Additionally, it should be mentioned that we did not address the physiological role of this transporter in C. stationis. Kwon et al. (2021) recently reported that the knockout of this transporter (named ImpE2 in the literature) diminished IMP secretive phenotype in C. stationis strain CJI0323. Moreover, mutations in both the V2 and G64 residues of Cs0286, together with a mutation in the upstream transcription factor Cs0287 (named ImpE1 in the literature), are necessary for IMP secretion in this IMP-fermentative strain. If the V2 residue is unlikely to play any role in transporter function, mutations around the transcriptional start site and upstream transcriptional factors may disrupt regulation of the expression of cs0286. C. stationis may regulate the gene expression depending on environmental changes.

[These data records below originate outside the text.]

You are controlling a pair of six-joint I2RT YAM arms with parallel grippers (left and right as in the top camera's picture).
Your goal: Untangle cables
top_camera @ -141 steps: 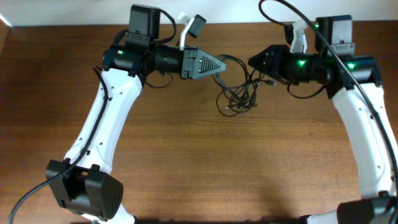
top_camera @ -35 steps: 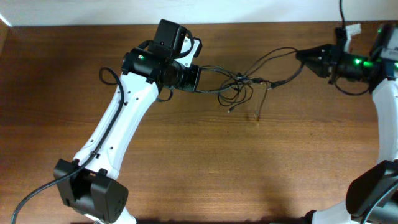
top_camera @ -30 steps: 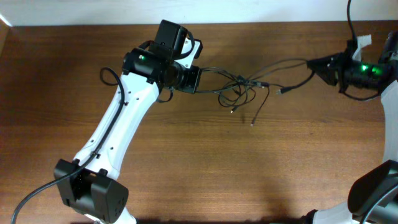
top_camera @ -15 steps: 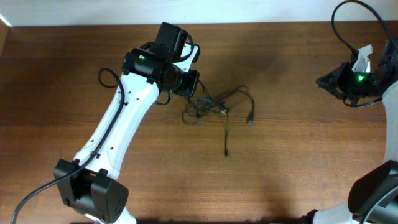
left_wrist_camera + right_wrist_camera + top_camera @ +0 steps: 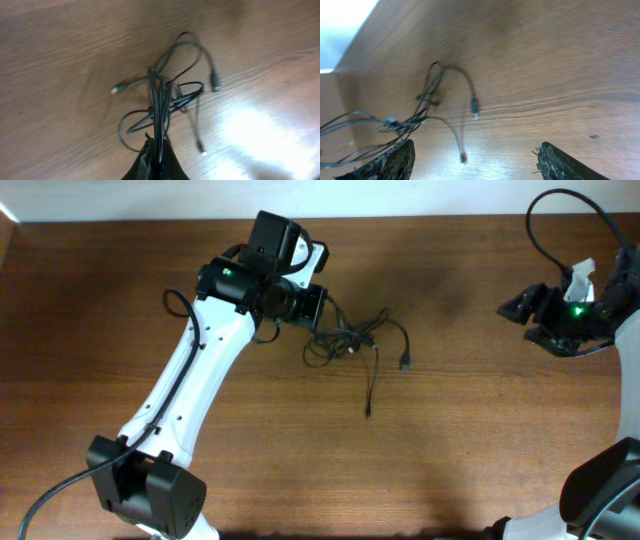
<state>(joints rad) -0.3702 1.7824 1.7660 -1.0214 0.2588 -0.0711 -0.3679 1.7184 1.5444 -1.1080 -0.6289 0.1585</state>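
Note:
The cables (image 5: pixel 347 340) are thin black cords in a loose tangle on the wooden table, just right of my left gripper (image 5: pixel 318 307). The left gripper is shut on several strands and holds them bunched. One loose strand ends in a plug (image 5: pixel 405 365), and another ends lower down (image 5: pixel 368 414). In the left wrist view the strands run from the closed gripper (image 5: pixel 157 152) up into the tangle (image 5: pixel 165 95). My right gripper (image 5: pixel 522 318) is open and empty, far right of the tangle. In the right wrist view its fingers (image 5: pixel 395 160) are wide apart, with the cables (image 5: pixel 427 97) far ahead.
The brown wooden table (image 5: pixel 450 460) has a pale wall along its far edge (image 5: pixel 400 198). A thick black robot cable (image 5: pixel 548 210) loops above the right arm. The left arm (image 5: pixel 190 390) slants across the left half of the table.
The right gripper had pulled a strand taut to the right, then let it go. The cables dropped back into a loose heap beside the left gripper. The right gripper has moved slightly left.

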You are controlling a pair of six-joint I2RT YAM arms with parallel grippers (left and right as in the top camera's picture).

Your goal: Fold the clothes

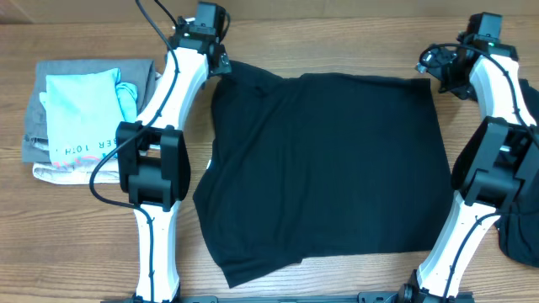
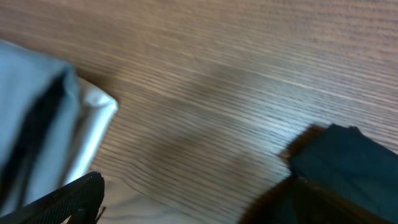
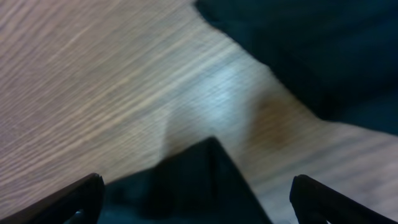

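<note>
A large black T-shirt (image 1: pixel 324 168) lies spread flat in the middle of the table. My left gripper (image 1: pixel 223 66) is at its far left corner. In the left wrist view the gripper (image 2: pixel 193 202) is open; one finger shows at the lower left, and the black cloth (image 2: pixel 348 165) lies at the lower right, where the other finger is lost in the dark. My right gripper (image 1: pixel 440 71) is at the shirt's far right corner. In the right wrist view it (image 3: pixel 199 194) is open, with a black cloth corner (image 3: pixel 199 168) between its fingers, not gripped.
A stack of folded grey and beige garments (image 1: pixel 42 126) with a light-blue lettered shirt (image 1: pixel 84 118) on top lies at the left; its edge shows in the left wrist view (image 2: pixel 43 124). Another black garment (image 1: pixel 520 236) lies at the right table edge.
</note>
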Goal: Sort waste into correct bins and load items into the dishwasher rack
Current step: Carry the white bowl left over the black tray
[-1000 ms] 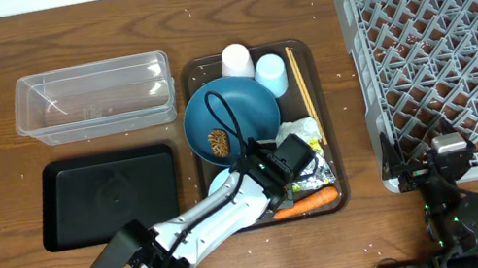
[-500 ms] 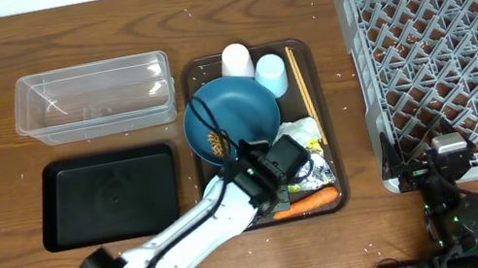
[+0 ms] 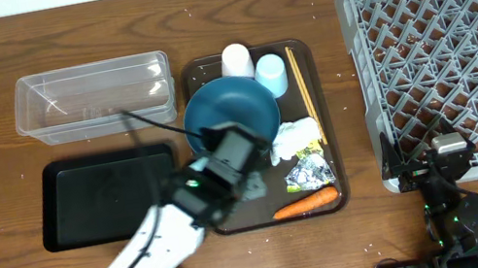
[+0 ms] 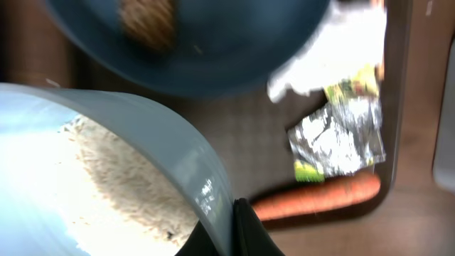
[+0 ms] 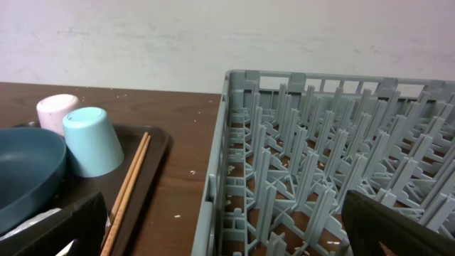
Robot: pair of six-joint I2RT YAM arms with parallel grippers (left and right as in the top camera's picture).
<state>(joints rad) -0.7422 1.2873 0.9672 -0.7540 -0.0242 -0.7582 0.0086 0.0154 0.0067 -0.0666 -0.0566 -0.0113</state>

Although we used IMP production as an indicator in this study, natural substrates of the transporter remain unknown. C. stationis was isolated from the intestinal tract of infants based on ammonia production from urea (Cooke and Keith 1927). The growth of animal fecal bacteria relies on vitamins and enzyme cofactors from other members of the gut microbiota (Das et al. 2019; Sharma et al. 2019; Soto-Martin et al. 2020). Host animals are also dependent on this cross-feeding (LeBlanc et al. 2013). Cs0286 may facilitate the exchange of similar nucleotides or vitamins in the gut environment. Understanding Cs0286’s substrate specificity and expression regulation in C. stationis can shed light on the metabolic cooperation between the microbiome and host. By clarifying its substrate specificity, Cs0286 may be adapted to increase the production of nutrients that are deficient due to such alterations of the intestinal environment in microbial cell factories.